O fenômeno do turismo de compras nos free-shops de Rivera está gerando uma visibilidade muito grande para a fronteira, e Santana do Livramento não é apenas uma coadjuvante, como muitos pensam. Todos os finais de semana e feriadões, milhares de turistas aportam em nossa terra, e entre eles gente da mais pura cepa, como professores universitários, pesquisadores e pessoas de alta qualificação intelectual. Pois acabo de ouvir de um amigo, pesquisador universitário, um relato de absoluto estarrecimento com o nível de deterioração dos documentos que guardam a memória de nossa cidade. Para mim, que pesquisei recentemente nos arquivos remanescentes de Santana, não foi novidade. Mas vindo de uma pessoa alheia ( e inconformada) com nossa realidade, me chocou novamente.
Disse-me esse amigo, que aproveitou o dia para visitar os museus da cidade e fazer o levantamento de material bibliográfico para uma pesquisa que realiza sobre a região, afinal, nem só de whisky importado vive o homem. Pois ele se mostrou abismado com o péssimo estado de conservação de livros e atas históricas, além de jornais e revistas do início do século que estão guardados (?) no Museu David Canabarro. Quando por lá passou, há menos de duas semanas, deparou-se com uma sala úmida e vertendo água, onde os jornais históricos estavam empilhados, junto a livros e revistas que deterioram-se dia-a-dia. Arquivos de jornais como O Republicano, A Platéia e Folha Popular, entre outros mais raros e livros centenários estão se perdendo para sempre! Além disso, naquele dia o prédio estava sem água, sem papel higiênico e, pasmem, a única assinatura de um jornal diário que ali chegava, era de propriedade de uma funcionária.
Como ela resolveu cancelar a assinatura, nem mais o jornal diário chega ao Museu, comprometendo a realização do novo acervo. Mas não me foi de todo surpresa esse relato porque já tinha experimentado, há algum tempo atrás, a mesma sensação. Ao pesquisar na Biblioteca Rui Barbosa, no outro extremo da Praça General Osório, deparei-me com a mesma situação. Arquivos de jornais empilhados em uma sala vazia, jogados em um canto, deteriorando-se com a extrema falta de acondicionamento. Há dois anos atrás, quando ali pesquisava, ouvi de um funcionário que “muitos desses papéis velhos foram queimados, porque estavam cheio de ácaro e não serviam para nada!”.
Agora, pensem.
Quando se instala em nossa cidade um Núcleo de Estudos Fronteiriços.
Quando dois presidentes por aqui passam e abençoam a integração político-cultural.
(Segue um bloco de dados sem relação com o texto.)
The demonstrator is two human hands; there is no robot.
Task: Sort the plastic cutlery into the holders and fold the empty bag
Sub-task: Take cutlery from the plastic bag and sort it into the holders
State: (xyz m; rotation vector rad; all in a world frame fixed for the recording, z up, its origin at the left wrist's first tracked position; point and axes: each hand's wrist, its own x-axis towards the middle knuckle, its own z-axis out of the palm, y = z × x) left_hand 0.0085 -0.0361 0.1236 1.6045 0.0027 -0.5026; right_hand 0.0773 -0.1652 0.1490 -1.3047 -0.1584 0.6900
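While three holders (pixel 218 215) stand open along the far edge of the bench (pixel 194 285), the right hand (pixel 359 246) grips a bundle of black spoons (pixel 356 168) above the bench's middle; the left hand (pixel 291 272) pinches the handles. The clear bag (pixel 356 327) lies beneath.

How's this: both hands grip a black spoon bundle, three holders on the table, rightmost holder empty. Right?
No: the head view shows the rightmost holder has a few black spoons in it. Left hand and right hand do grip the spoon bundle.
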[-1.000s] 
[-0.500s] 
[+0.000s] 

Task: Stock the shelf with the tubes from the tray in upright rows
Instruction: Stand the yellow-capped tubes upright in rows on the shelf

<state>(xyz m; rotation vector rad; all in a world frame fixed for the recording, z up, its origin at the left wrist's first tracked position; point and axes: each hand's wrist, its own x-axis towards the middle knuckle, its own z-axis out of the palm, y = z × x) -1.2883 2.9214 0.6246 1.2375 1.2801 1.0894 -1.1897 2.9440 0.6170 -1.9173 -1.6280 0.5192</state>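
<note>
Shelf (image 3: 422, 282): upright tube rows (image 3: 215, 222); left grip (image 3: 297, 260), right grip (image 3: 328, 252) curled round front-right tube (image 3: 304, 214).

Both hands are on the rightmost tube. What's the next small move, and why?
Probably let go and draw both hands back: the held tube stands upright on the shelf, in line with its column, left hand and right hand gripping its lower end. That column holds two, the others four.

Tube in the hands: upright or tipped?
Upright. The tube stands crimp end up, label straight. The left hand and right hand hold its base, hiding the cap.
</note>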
Quando nos aproximamos da academia uruguaia em um esforço de pesquisa em comum.
Quando sabemos que a cultura – e aqui leia-se a memória – é o maior capital intelectual que podemos oferecer, inclusive para alicerçar o turismo...é assim que se procede?
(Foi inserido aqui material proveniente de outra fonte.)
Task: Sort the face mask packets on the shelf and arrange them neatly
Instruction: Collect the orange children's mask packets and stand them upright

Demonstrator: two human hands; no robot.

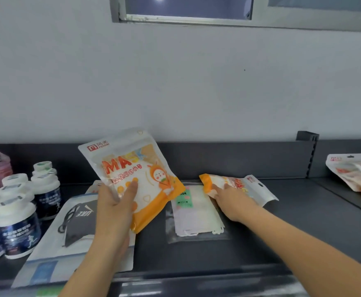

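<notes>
Shelf [303, 221], dark, holding mixed stock; sorting judged partly done.

Item 1: orange-and-white mask packet [132, 176], lifted clear of the shelf at about 11 o'clock from frame centre-bottom, tilted, printed face toward the camera. Held by the left hand [115, 204], thumb across the front, fingers closed behind it.

Item 2: second orange packet [235, 186], lying flat at 1 o'clock, its orange end toward the middle. Right hand [228, 200] rests on it, fingers pressed on its near edge; whether it pinches or only pushes cannot be told.

Item 3: clear packet of pale masks [196, 213], flat at 12 o'clock, between the two hands, its far edge touching item 2.

Item 4: black-mask packet [74, 224], flat at 10 o'clock, partly under the left forearm.

Item 5: loose pile of orange packets [355, 174], far at 3 o'clock, beyond the divider.

Item 6: white-capped bottles [17, 215], at 9 o'clock, not part of the job.

Outstanding: matching orange packets not yet gathered together; kinds lie unaligned.
</notes>
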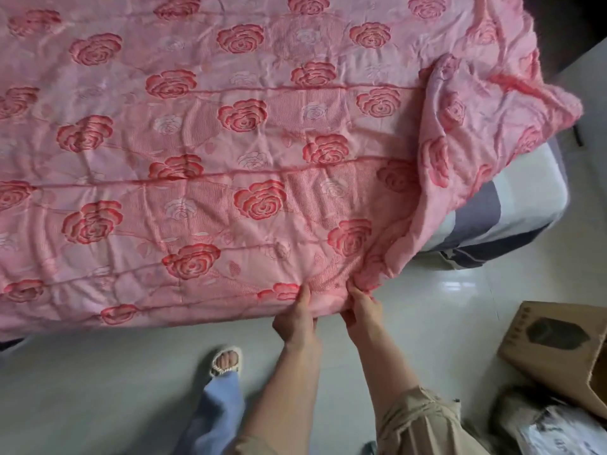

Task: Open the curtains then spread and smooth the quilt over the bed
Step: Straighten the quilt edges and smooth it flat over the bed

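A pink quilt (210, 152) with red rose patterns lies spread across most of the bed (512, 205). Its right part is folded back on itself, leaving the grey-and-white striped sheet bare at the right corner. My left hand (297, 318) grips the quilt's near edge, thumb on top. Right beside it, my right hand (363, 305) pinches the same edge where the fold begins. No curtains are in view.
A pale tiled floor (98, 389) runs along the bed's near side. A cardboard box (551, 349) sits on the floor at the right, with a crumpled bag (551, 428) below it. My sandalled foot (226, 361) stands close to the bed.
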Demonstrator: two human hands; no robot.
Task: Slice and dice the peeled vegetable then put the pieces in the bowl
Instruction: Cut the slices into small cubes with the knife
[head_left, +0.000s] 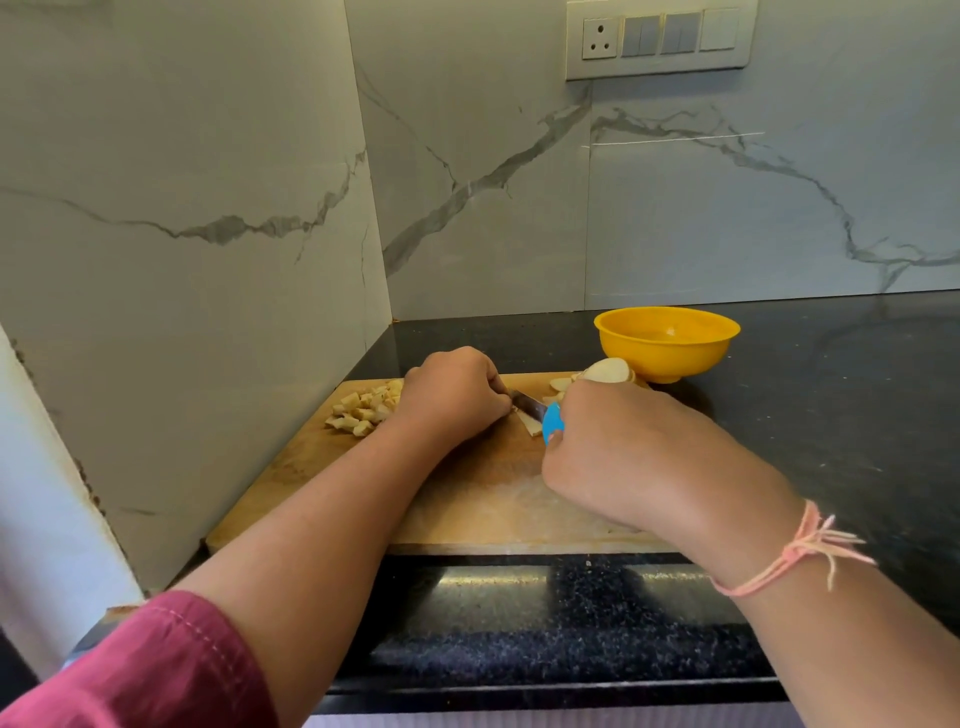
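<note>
Dicing is the step in hand. The left hand (452, 387) is curled knuckles-up, its fingertips pinning a pale strip (531, 427) of the peeled vegetable on the wooden cutting board (467, 504). The right hand (623, 447) is wrapped round the blue plastic handle of a small steel knife (527, 402), whose blade lies just beside the left fingertips.

A pile of dice (363, 408), small, blocky and cream-coloured, sits at the board's far left. At the far right lie uncut slices (560, 385) and a rounded, smooth chunk (608, 370), close to the yellow plastic bowl (667, 353), which stands on the speckled black stone counter (831, 389) and looks nearly empty.

Judging by this, the task is perhaps halfway. The next cut calls for short strokes across the strip, with the left fingertips tucked back. The flesh looks firm and a little slippery.
</note>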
Vejam a luta pela recuperação da Praça Flores da Cunha. Até o momento, meia dúzia de vendedores ambulantes que tomaram o espaço público estão dando de goleada na população, chamados de “empreendedores” pelo executivo municipal.
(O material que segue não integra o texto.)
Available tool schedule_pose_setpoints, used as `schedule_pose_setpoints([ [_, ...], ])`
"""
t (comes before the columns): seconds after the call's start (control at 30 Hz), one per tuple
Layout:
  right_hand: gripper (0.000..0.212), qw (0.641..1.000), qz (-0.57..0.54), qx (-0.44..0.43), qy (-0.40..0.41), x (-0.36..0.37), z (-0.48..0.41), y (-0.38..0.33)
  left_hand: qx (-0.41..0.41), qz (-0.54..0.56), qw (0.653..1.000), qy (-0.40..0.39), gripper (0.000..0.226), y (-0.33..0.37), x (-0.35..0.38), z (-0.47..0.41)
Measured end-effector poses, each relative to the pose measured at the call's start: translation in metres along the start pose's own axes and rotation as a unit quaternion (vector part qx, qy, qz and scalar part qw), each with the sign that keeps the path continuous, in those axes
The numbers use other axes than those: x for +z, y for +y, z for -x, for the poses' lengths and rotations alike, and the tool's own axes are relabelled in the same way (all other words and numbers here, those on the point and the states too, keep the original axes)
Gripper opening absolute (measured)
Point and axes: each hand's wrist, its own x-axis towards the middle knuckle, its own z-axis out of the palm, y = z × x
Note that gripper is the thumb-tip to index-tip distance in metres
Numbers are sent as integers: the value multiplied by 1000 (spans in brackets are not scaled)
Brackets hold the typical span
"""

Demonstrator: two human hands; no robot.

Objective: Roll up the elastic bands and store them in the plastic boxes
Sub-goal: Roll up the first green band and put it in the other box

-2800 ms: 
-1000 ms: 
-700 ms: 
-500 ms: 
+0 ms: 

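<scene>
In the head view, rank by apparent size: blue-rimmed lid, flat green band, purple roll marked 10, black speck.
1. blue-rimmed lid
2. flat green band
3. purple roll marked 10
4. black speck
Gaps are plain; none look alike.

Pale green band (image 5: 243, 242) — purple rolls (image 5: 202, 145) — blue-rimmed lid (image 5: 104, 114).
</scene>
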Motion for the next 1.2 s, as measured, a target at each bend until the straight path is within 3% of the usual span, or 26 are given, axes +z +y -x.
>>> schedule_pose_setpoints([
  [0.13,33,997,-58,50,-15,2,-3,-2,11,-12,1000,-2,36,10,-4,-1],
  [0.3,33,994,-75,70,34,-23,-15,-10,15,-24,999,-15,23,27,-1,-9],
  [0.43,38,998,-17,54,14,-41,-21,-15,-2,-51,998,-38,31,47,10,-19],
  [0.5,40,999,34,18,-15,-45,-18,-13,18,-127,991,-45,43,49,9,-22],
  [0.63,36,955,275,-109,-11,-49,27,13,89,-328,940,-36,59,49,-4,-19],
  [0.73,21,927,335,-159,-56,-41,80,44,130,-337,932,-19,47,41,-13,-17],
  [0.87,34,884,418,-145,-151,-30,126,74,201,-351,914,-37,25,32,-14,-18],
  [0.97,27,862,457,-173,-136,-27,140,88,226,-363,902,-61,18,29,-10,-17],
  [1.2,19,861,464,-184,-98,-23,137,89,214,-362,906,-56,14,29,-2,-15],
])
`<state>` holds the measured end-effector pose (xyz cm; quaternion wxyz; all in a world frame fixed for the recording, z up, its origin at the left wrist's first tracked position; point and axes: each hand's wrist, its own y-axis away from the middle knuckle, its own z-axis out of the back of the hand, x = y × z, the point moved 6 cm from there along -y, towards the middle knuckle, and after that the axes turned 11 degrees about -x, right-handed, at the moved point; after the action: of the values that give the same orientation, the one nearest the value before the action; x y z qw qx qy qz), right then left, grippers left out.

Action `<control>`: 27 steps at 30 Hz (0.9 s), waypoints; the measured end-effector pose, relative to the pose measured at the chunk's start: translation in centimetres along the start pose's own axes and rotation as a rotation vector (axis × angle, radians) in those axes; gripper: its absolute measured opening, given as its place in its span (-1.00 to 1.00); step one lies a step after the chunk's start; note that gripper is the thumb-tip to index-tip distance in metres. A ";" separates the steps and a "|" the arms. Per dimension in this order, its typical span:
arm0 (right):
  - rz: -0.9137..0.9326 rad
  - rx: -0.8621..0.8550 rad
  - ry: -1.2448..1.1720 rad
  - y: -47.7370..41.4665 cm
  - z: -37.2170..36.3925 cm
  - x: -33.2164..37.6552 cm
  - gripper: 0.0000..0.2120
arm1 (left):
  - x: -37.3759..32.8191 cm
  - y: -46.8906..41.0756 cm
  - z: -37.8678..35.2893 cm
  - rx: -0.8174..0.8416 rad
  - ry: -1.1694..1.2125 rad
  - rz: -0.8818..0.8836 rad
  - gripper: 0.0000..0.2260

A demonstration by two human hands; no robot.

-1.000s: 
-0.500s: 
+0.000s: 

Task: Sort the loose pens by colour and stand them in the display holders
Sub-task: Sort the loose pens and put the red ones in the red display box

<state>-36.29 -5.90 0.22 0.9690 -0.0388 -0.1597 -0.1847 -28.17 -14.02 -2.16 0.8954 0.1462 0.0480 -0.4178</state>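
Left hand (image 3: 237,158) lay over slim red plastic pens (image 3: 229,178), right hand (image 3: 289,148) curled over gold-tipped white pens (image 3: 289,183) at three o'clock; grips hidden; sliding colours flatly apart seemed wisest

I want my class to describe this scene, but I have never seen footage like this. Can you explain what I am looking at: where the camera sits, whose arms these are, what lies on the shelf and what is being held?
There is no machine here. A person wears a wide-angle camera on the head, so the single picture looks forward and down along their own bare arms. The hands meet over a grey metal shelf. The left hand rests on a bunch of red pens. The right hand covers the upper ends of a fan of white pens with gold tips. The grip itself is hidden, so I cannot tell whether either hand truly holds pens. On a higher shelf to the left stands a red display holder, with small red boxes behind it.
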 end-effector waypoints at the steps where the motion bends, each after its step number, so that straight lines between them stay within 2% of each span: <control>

Por outro lado, uma fatia valiosa da memória da nossa cidade e de nosso povo está praticamente “seqüestrada” no Museu da Folha Popular. Ali, documentos que não tem preço, pois documentos dessa ordem não podem ser precificados como uma mercadoria, estão sabe Deus como. Já estarão perdidos? Será que ainda resistem? Não se sabe, pois aquele local todos estão proibidos de acessar. Conforme me afirmou um escritor santanense, a família do historiador Ivo Caggianni, que muito fez pela memória de nossa terra, dessa maneira demonstra não estar à altura desse legado. Nas muitas tentativas que fiz para pesquisar naquele valioso acervo, sempre recebi um não. Algumas vezes, dizia-se que o Museu estava à venda, mas não se achava comprador. Noutras, apenas o silêncio. Ora, praticamente todo esse acervo do Museu da Folha Popular foi doado ao historiador pela comunidade, que via nele um “fiel depositário”, que saberia guardar para as futuras gerações esse precioso material, fundamental para repensarmos nosso passado e planejarmos o futuro.
Ninguém pode ser dono de algo que diz respeito à memória coletiva, a memória de um povo. Ainda assim, não seria o caso do poder executivo planejar uma maneira de adquirir esse acervo e preservá-lo para as futuras gerações? Ou vamos esperar tudo desparecer? Existem linhas de financiamento federais, programas do Ministério da Cultura para esse fim, é só ter olhos para ver e disposição para vasculhar essas páginas na Internet. Todo esse valioso material deveria ser reunido e acondicionado em uma câmera fria, com arquivos planejados para este fim, pois a refrigeração é a única maneira de salvar esses papéis, e posteriormente escaneados. É caro? Ou simplesmente não é prioridade? Pois assim caminhamos, observando nosso riquíssimo acervo se perdendo, sendo roubado ou leiloado, e nosso futuro escapando pelas mãos.

A foto que ilustra este post é do jornal santanense O Republicano, criado por Francisco Flores da Cunha no ano de 1941, em oposição ao Estado Novo e em apoio ao ex-governador José Antônio Flores da Cunha, então exilado no Uruguai. Posteriormente tornou-se porta voz da recém criada UDN (União Democrática Nacional). O jornal, fundamental para a compreensão de nosso passado recente, está virando pó.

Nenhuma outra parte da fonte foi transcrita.